- [EXERCISE INSTRUCTIONS] Pictures aside, each record should be reproduced exactly.

- [RECORD SET]
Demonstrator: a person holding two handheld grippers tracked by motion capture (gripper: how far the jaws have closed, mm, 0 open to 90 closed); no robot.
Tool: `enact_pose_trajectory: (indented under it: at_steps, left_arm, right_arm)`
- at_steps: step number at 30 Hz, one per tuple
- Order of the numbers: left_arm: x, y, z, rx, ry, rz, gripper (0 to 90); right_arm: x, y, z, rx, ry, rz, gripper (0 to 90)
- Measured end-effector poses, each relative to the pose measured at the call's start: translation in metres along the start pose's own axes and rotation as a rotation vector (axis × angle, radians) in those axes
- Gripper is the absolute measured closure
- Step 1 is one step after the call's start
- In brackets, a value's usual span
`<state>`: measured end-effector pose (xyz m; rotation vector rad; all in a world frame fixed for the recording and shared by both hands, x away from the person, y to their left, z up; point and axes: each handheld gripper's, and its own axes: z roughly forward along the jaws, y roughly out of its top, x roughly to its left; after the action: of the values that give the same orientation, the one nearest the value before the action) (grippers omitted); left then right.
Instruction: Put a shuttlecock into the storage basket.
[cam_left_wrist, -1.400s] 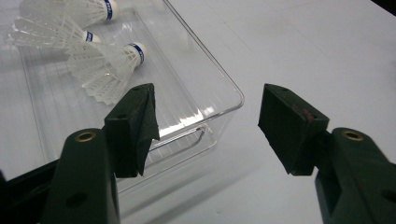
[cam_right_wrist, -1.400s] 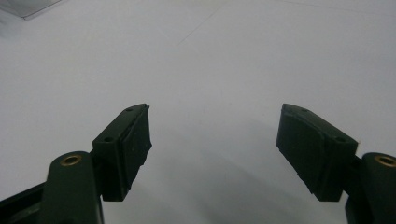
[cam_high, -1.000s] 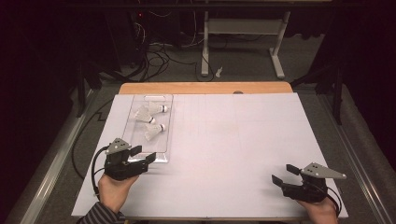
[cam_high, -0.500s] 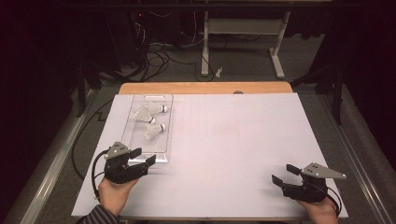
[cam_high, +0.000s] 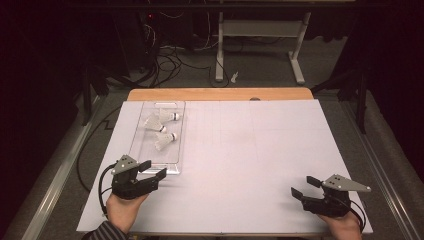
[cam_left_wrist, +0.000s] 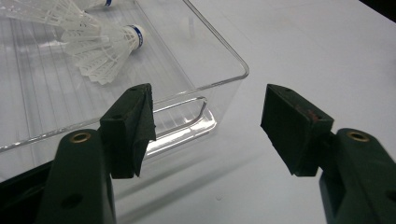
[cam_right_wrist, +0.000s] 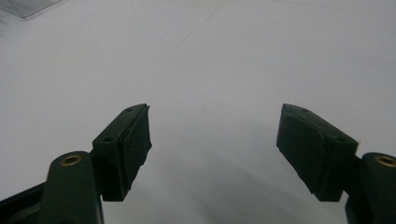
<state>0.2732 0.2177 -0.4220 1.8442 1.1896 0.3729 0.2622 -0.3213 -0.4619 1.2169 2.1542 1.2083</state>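
Note:
A clear plastic tray (cam_high: 141, 134) lies on the left part of the white table sheet, with two white shuttlecocks in it, one (cam_high: 161, 119) behind the other (cam_high: 164, 140). My left gripper (cam_high: 154, 169) stands open just in front of the tray's near right corner, held in a hand. In the left gripper view the tray's near handle (cam_left_wrist: 182, 122) lies past the open jaws, and a shuttlecock (cam_left_wrist: 105, 49) rests farther in. My right gripper (cam_high: 304, 186) is open at the table's near right, over bare sheet, nothing between its fingers (cam_right_wrist: 128, 144).
The white sheet (cam_high: 260, 145) covers most of the wooden table, whose far edge (cam_high: 220, 94) shows. Cables and a metal desk frame (cam_high: 260, 35) stand on the dark floor beyond. A metal rail (cam_high: 60, 175) runs along the left side.
The left gripper has drifted slightly toward me along the tray's near end. The right gripper has stayed put.

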Motion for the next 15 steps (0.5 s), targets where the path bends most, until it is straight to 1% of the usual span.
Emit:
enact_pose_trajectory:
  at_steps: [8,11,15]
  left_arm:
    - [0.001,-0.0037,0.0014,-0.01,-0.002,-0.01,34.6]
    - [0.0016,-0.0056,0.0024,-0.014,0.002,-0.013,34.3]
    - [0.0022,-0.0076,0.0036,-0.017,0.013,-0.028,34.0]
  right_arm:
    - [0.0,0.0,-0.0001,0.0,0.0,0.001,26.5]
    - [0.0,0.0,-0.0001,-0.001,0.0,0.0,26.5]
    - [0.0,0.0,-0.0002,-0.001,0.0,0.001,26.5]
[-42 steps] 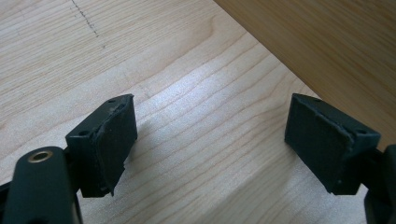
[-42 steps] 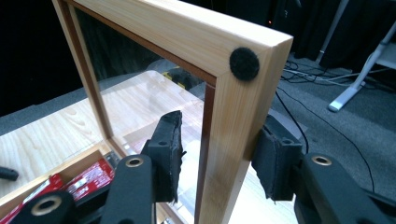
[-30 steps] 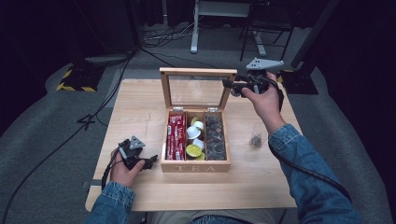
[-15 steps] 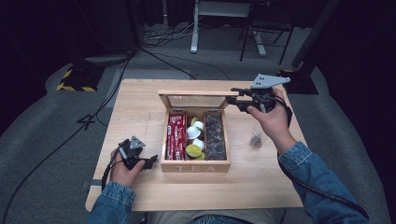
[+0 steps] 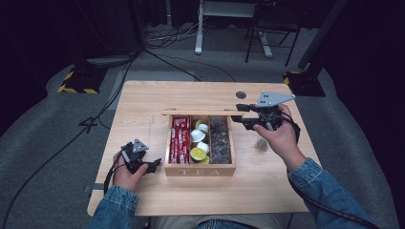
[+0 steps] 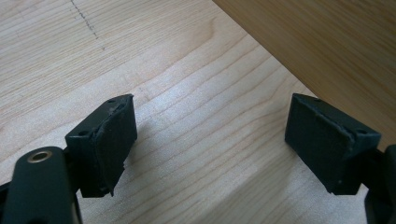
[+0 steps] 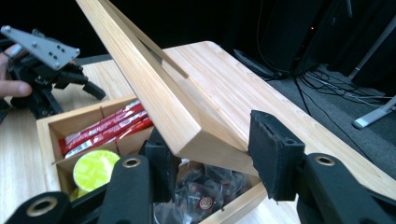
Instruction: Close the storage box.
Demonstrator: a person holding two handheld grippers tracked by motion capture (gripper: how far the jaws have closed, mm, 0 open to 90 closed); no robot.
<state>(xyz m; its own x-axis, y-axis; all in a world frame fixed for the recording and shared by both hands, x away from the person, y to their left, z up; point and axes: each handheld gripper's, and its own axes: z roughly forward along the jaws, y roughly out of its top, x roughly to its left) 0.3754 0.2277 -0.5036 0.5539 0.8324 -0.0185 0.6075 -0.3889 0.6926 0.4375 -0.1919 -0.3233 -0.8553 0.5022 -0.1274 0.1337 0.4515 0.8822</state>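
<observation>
Item: wooden tea box (image 5: 199,170) at the middle of the table (image 5: 157,95), holding red sachets (image 5: 180,136), capsules (image 5: 198,154) and dark wrapped pieces (image 5: 220,143).

Lid (image 7: 154,88): hinged, tilted partway over the box. We are cradling its corner between the jaws of the right gripper (image 5: 246,114); they are standing apart on either side, guiding the lid, not clamping it.

Left gripper (image 6: 210,140): we are resting it wide open and empty on the table just beside the box's left wall, likely to steady it.

Light wooden table (image 5: 200,95); on it, tea box (image 5: 200,169); beside, small dark object (image 5: 261,144)
</observation>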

- [YOUR RESPONSE]
Demonstrator: a person holding two handheld grippers tracked by motion capture (gripper: how far the jaws have closed, mm, 0 open to 90 closed); no robot.
Tool: `enact_pose_trajectory: (indented under it: at_steps, left_arm, right_arm)`
- at_steps: step number at 30 Hz, one per tuple
- Order of the numbers: left_arm: x, y, z, rx, ry, rz, gripper (0 to 90); right_arm: x, y, z, rx, ry, rz, gripper (0 to 90)
- Measured end-effector poses, each relative to the pose measured at the call's start: translation in metres along the start pose's own axes and rotation as a rotation vector (axis × angle, radians) in those axes
- Gripper is the absolute measured closure
- Step 1 is one step after the call's start
- In brackets, a value's usual span
`<state>`: measured end-effector pose (xyz m; rotation vector rad; all in a world frame fixed for the recording and shared by both hands, x away from the person, y to their left, z up; point and axes: each handheld gripper's, and its own axes: z roughly forward along the jaws, y roughly out of its top, x roughly to its left; after the action: of the values that give the same orientation, the one nearest the value before the action) (grippers omitted); left then right.
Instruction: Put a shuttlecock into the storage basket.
[cam_left_wrist, -1.400s] 
[cam_right_wrist, -1.400s] 
[cam_high, -1.000s] 
[cam_high, -0.500s] 
[cam_high, +0.000s] 
[cam_left_wrist, +0.000s] 
[cam_right_wrist, +0.000s] 
<state>0.2732 0.2177 -0.4220 1.8442 1.1896 0.3729 0.2622 -0.3213 -0.4619 1.2169 2.1542 1.2083</state>
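Note:
A clear plastic tray (cam_high: 141, 134) lies on the left part of the white table sheet, with two white shuttlecocks in it, one (cam_high: 161, 119) behind the other (cam_high: 164, 140). My left gripper (cam_high: 154, 169) stands open just in front of the tray's near right corner, held in a hand. In the left gripper view the tray's near handle (cam_left_wrist: 182, 122) lies past the open jaws, and a shuttlecock (cam_left_wrist: 105, 49) rests farther in. My right gripper (cam_high: 304, 186) is open at the table's near right, over bare sheet, nothing between its fingers (cam_right_wrist: 128, 144).
The white sheet (cam_high: 260, 145) covers most of the wooden table, whose far edge (cam_high: 220, 94) shows. Cables and a metal desk frame (cam_high: 260, 35) stand on the dark floor beyond. A metal rail (cam_high: 60, 175) runs along the left side.
The left gripper has drifted slightly toward me along the tray's near end. The right gripper has stayed put.
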
Motion for the next 15 steps (0.5 s), targets where the path bends most, until it is straight to 1% of the usual span.
Emit:
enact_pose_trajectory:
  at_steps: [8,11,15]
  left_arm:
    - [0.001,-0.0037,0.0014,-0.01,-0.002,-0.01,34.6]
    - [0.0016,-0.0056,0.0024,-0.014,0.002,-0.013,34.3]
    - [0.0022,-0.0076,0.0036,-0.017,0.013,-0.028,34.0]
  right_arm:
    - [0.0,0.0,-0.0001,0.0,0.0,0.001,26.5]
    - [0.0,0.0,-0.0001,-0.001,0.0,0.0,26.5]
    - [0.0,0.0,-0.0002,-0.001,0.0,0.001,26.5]
[-42 steps] 
[-42 steps] 
[-30 steps] 
[-15 steps] 
[+0 steps] 
[+0 steps] 
[+0 steps] 
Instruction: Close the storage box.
Demonstrator: a person holding two handheld grippers tracked by motion capture (gripper: how far the jaws have closed, mm, 0 open to 90 closed); no robot.
<state>(xyz m; its own x-axis, y-axis; all in a world frame fixed for the recording and shared by both hands, x away from the person, y to their left, z up; point and axes: each handheld gripper's, and its own axes: z roughly forward along the jaws, y roughly out of its top, x roughly to its left) 0.3754 0.2277 -0.5036 0.5539 0.8324 -0.0185 0.6075 -0.3889 0.6926 0.4375 -0.1919 -0.3233 -0.8553 0.5022 -0.1274 0.1337 0.4515 0.8822</state>
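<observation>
Item: wooden tea box (image 5: 199,170) at the middle of the table (image 5: 157,95), holding red sachets (image 5: 180,136), capsules (image 5: 198,154) and dark wrapped pieces (image 5: 220,143).

Lid (image 7: 154,88): hinged, tilted partway over the box. We are cradling its corner between the jaws of the right gripper (image 5: 246,114); they are standing apart on either side, guiding the lid, not clamping it.

Left gripper (image 6: 210,140): we are resting it wide open and empty on the table just beside the box's left wall, likely to steady it.

Light wooden table (image 5: 200,95); on it, tea box (image 5: 200,169); beside, small dark object (image 5: 261,144)
</observation>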

What the exercise required has been answered in full.